Epoch is now documented as a module-first engine with the active runtime living
under Engine/modules/ and Engine/src/, while older compatibility/archive
surfaces have been retired and mapped into active replacements.
Current public version: v0.82.51
- Multi-context runtime: the shared context layer and multiplexer coordinate backend-owned windows, command queues, and render-thread work.
- Backend stack: OpenGL, SDL, Raylib, SFML, software, and noop/headless are all represented in the active engine tree; Vulkan remains experimental.
- Atlas-driven UI/rendering: atlas upload, sprite submission, and GUI layout are shared concerns across the active render paths.
- Launcher/editor split: project and game entry now live in the launcher, while the editor uses a more traditional desktop-style menu flow.
- Task graph + scripting: reload and background work are funneled through task scheduling rather than ad hoc threaded entry points, and editor-triggered compiled scripts now run through an explicit host API instead of a loose filewatch-first loop.
- Migration map: formerly archived compatibility surfaces are now either
preserved in active modules or called out explicitly in
Engine/docs/legacy_feature_map.md.
- Strong module-first organization for the active engine.
- Broad backend coverage for desktop experimentation and tooling.
- Good separation between active code and archived compatibility material after
moving the legacy tree under
Engine/. - Startup and shutdown behavior are getting more disciplined as backend-local diagnostics and hot-path logging are trimmed back out of the render loop.
- SDL and Software now share the same editor preview-grid geometry/palette path as the GPU editor previews, which tightens backend parity for scene-view smoke tests.
- Parent-window shutdown now behaves more like a real engine host lifecycle: docked children are marked for close and the session exits instead of leaving a dead console/process behind.
- The parented docking layout now stays intact during shutdown instead of undocking backend panes as the host window closes.
- Live pane management is back in a better place too: undocked windows keep the information they need to redock cleanly, and only still-docked panes are considered part of the parent grid layout.
- Manual pane management is now usable again without modifier keys: a dedicated drag strip provides left-drag docking while leaving the rest of the pane free for normal backend/editor interaction.
- Parent-close ownership now behaves like a real multi-window host lifecycle: undocked promoted backend windows can outlive the parent host, but once they are redocked they return to normal parent-owned shutdown behavior.
- The last surviving undocked pane now shuts the process down cleanly when it closes, even if that backend window is owned by a render thread.
- The editor shell now maps more cleanly to production-tool expectations: launcher responsibilities are separated from editor responsibilities, and the updater is confirmation-gated before it can run from the UI.

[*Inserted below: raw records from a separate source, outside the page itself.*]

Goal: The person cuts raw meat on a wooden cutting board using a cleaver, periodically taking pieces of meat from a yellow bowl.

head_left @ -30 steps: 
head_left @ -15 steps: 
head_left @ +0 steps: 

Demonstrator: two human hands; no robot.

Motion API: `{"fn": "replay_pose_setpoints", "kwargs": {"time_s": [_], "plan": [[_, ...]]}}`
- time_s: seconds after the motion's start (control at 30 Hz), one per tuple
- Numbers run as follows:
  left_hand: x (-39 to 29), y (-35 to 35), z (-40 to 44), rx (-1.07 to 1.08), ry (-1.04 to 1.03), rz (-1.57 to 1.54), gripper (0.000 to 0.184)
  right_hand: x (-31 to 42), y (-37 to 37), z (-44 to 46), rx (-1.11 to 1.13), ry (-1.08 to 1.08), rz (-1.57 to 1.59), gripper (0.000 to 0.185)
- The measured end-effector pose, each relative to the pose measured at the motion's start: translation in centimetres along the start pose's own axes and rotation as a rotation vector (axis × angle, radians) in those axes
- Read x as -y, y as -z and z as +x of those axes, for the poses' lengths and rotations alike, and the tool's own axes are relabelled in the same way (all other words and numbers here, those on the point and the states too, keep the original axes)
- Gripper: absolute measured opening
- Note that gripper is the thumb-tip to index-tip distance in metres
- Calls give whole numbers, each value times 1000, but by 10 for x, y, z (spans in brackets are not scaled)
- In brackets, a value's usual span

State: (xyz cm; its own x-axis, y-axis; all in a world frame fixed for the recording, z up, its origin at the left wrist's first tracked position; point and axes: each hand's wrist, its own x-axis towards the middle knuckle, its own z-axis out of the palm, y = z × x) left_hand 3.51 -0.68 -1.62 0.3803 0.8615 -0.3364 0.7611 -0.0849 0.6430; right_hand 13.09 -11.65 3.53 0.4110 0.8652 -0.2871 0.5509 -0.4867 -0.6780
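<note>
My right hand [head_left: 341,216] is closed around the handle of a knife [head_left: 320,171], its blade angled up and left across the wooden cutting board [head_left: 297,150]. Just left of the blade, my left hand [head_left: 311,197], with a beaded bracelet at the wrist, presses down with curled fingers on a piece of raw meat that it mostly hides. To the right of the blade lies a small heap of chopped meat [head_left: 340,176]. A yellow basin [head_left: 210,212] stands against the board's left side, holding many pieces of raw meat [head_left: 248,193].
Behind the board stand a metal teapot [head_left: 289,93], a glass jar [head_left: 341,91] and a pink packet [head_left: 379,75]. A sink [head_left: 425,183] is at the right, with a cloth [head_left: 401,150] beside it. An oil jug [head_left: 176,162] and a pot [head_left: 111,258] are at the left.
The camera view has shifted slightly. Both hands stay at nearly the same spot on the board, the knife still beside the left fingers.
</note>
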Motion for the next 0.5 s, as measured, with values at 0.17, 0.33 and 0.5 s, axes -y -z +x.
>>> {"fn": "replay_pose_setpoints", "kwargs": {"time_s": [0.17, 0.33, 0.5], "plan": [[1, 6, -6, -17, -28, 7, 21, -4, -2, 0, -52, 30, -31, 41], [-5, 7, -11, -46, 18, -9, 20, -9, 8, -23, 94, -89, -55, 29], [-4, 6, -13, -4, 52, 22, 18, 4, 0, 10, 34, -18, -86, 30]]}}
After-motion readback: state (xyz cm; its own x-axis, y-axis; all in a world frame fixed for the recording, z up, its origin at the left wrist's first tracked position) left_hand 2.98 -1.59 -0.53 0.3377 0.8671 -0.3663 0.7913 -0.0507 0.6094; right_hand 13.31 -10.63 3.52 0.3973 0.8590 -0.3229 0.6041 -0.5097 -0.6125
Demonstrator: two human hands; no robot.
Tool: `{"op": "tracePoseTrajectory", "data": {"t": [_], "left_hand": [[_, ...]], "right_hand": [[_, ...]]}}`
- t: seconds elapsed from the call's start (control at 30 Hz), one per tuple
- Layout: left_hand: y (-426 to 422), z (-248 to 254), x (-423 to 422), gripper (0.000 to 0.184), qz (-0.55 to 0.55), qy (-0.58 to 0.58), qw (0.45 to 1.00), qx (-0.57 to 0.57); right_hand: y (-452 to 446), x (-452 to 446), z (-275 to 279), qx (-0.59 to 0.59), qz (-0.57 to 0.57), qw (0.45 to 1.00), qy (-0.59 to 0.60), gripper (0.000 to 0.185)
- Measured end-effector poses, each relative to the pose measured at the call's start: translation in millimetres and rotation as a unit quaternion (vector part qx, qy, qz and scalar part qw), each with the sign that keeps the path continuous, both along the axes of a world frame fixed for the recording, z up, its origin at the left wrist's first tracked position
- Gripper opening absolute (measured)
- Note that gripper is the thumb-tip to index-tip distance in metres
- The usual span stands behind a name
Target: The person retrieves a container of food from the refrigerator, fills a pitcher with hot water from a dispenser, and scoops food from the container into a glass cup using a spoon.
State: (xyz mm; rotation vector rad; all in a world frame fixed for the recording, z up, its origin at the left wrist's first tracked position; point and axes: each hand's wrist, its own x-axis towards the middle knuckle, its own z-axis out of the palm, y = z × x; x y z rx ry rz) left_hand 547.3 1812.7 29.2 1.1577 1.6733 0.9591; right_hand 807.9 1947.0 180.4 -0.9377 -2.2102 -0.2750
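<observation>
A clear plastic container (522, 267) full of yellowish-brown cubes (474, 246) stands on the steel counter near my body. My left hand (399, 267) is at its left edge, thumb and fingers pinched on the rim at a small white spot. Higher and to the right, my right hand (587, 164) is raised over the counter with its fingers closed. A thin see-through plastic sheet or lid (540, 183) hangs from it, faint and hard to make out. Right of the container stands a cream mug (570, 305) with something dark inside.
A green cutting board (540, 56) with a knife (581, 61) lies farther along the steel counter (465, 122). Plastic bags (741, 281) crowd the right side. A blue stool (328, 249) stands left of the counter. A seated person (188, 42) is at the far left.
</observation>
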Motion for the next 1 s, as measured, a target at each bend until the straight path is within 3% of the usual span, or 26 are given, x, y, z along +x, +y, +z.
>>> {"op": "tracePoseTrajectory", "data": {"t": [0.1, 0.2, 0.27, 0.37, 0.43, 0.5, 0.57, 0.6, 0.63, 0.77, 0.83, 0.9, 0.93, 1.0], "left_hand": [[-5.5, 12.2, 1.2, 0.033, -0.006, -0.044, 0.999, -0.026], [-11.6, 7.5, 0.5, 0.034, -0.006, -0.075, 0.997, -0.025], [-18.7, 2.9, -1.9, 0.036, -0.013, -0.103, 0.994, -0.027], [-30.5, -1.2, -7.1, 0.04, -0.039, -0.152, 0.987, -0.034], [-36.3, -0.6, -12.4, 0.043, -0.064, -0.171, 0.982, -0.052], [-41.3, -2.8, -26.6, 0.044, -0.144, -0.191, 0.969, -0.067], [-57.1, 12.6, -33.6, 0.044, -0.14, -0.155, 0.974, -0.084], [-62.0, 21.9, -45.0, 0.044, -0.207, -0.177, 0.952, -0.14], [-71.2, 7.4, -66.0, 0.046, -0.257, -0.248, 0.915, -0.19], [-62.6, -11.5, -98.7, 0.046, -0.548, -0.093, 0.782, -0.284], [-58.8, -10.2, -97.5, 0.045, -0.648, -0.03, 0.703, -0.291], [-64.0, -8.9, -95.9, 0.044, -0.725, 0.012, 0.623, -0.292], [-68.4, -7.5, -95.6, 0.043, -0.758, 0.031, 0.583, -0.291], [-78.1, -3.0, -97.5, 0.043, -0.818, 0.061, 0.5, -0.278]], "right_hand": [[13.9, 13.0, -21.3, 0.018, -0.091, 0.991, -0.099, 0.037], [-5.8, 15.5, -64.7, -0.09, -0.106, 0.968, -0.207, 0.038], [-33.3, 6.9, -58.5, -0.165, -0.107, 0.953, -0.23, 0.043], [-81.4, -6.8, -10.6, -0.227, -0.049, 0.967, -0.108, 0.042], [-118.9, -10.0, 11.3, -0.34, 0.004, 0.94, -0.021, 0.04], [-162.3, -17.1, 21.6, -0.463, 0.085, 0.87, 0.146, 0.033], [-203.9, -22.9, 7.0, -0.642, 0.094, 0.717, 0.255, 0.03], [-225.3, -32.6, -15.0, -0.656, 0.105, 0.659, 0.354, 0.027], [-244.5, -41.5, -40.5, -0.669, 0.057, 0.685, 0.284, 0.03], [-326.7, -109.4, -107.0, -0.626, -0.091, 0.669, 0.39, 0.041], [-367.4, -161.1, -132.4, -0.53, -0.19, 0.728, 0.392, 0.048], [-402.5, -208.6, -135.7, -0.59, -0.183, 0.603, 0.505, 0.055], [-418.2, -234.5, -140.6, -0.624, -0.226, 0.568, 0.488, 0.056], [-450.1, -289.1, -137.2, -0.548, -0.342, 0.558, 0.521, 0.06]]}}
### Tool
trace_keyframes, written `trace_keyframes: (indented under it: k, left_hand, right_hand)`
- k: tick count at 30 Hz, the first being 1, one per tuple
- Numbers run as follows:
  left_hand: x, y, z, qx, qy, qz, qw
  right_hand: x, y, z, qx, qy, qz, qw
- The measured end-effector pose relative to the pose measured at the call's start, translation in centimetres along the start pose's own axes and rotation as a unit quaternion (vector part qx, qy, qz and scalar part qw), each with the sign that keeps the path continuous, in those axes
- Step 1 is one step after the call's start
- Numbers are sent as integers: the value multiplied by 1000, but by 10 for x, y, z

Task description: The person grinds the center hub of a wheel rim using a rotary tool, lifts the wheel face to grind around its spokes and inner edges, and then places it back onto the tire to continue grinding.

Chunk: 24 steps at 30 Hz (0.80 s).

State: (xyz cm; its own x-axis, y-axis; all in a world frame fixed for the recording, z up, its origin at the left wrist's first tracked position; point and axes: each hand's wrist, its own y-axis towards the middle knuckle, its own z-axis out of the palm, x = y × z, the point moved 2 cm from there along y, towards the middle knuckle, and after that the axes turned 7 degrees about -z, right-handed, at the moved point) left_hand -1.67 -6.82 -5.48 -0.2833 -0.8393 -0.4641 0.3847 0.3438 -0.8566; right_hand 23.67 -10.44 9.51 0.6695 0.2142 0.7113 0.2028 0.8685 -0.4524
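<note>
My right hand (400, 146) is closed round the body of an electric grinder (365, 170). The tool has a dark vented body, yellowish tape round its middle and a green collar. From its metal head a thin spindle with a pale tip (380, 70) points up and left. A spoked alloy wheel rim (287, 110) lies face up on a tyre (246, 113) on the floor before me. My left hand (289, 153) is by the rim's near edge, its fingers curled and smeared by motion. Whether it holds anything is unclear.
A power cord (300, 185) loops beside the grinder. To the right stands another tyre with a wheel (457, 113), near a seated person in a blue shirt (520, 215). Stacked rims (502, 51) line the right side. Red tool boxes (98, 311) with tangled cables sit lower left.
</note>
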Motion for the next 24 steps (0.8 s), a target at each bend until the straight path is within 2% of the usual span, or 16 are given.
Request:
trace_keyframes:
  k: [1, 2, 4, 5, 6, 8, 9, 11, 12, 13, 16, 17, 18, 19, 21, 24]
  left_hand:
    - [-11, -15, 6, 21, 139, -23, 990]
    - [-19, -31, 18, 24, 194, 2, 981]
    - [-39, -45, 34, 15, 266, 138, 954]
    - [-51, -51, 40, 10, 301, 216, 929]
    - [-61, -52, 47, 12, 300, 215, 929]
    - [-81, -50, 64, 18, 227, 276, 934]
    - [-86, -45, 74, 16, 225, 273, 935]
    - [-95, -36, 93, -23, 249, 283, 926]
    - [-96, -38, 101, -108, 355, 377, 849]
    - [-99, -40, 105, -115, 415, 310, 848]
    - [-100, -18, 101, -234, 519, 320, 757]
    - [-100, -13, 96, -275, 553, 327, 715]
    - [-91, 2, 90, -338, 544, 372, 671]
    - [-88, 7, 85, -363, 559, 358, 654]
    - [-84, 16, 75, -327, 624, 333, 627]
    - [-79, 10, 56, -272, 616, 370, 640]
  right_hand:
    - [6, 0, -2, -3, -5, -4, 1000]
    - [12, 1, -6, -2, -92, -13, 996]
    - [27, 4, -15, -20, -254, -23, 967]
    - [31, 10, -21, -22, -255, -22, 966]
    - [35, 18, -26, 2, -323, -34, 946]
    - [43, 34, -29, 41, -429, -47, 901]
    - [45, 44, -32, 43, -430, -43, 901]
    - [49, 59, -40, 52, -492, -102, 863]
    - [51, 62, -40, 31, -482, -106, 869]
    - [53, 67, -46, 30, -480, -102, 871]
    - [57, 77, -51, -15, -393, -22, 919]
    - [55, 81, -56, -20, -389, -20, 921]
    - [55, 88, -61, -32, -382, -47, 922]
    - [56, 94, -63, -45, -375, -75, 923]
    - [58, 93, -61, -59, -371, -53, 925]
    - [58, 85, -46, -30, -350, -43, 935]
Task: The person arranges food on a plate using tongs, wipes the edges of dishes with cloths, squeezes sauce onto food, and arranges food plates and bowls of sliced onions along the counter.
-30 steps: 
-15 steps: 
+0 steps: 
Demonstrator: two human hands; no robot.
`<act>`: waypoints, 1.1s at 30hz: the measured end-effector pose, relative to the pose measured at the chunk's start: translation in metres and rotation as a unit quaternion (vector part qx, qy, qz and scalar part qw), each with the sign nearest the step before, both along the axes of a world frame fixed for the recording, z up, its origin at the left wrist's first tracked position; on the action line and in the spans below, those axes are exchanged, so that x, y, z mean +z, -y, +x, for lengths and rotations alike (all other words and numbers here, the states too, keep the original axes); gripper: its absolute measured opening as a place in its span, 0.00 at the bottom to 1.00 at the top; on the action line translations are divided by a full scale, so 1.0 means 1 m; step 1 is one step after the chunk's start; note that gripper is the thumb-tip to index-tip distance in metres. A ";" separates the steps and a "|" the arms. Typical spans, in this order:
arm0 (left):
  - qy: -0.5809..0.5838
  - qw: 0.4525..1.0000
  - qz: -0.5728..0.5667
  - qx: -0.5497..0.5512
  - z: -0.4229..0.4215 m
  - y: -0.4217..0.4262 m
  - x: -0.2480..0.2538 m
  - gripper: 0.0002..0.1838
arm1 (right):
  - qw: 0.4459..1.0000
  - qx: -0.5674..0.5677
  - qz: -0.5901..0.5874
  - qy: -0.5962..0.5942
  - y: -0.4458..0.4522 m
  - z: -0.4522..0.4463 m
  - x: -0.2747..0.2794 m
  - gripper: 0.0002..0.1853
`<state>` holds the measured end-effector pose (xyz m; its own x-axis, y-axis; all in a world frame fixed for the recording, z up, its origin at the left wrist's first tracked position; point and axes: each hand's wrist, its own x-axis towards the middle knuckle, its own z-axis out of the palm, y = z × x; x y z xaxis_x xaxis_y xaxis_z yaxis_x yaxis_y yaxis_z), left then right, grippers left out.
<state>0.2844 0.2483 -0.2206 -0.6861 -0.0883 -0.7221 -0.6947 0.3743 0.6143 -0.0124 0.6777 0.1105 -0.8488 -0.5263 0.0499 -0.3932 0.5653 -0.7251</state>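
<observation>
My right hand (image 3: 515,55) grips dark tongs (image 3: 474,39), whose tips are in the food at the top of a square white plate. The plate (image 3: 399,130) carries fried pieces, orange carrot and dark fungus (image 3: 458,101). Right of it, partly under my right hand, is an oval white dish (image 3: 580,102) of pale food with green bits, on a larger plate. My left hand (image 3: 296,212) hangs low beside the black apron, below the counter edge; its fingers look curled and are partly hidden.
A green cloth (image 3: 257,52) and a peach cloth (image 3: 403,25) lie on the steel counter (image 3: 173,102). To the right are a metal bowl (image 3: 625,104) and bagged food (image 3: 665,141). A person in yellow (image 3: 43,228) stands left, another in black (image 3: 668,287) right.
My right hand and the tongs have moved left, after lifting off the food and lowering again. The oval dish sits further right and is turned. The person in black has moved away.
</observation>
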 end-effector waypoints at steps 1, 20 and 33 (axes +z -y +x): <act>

- The source-update path is back to behaving like an engine updater instead of
a passive download tool: it now restores manifest dependencies with
vcpkg, rebuilds from the downloaded snapshot, and replaces the running runtime from the rebuilt output. - Backend presentation is more visually coherent now that the active renderer base colors are being pulled toward the same darker Vulkan-style baseline, and SFML’s shared preview path is clipped back to the intended scene view.
- Vulkan is present but should still be treated as a migration/integration path, not the default renderer, even though the editor palette, editor grid preview, and GUI presentation have been brought closer to the OpenGL baseline.
- A few minor archival and compatibility surfaces still exist and should be changed carefully.
- Backend fixes are usually safest when applied locally to the affected backend instead of globally in the multiplexer.
- Raylib parent/docking work should continue to respect GLFW/raylib ownership of the native GL context instead of swapping in fresh Win32 DC handles after initialization.
- Keep renderer/backend smoke coverage improving, especially around startup, resize, docking, and shutdown behavior.
- Continue reducing duplicated compatibility naming in public surfaces while preserving compile compatibility where needed.
- Promote only active, tested functionality into the main engine surface and keep migration notes honest when a retired system still needs a modern home.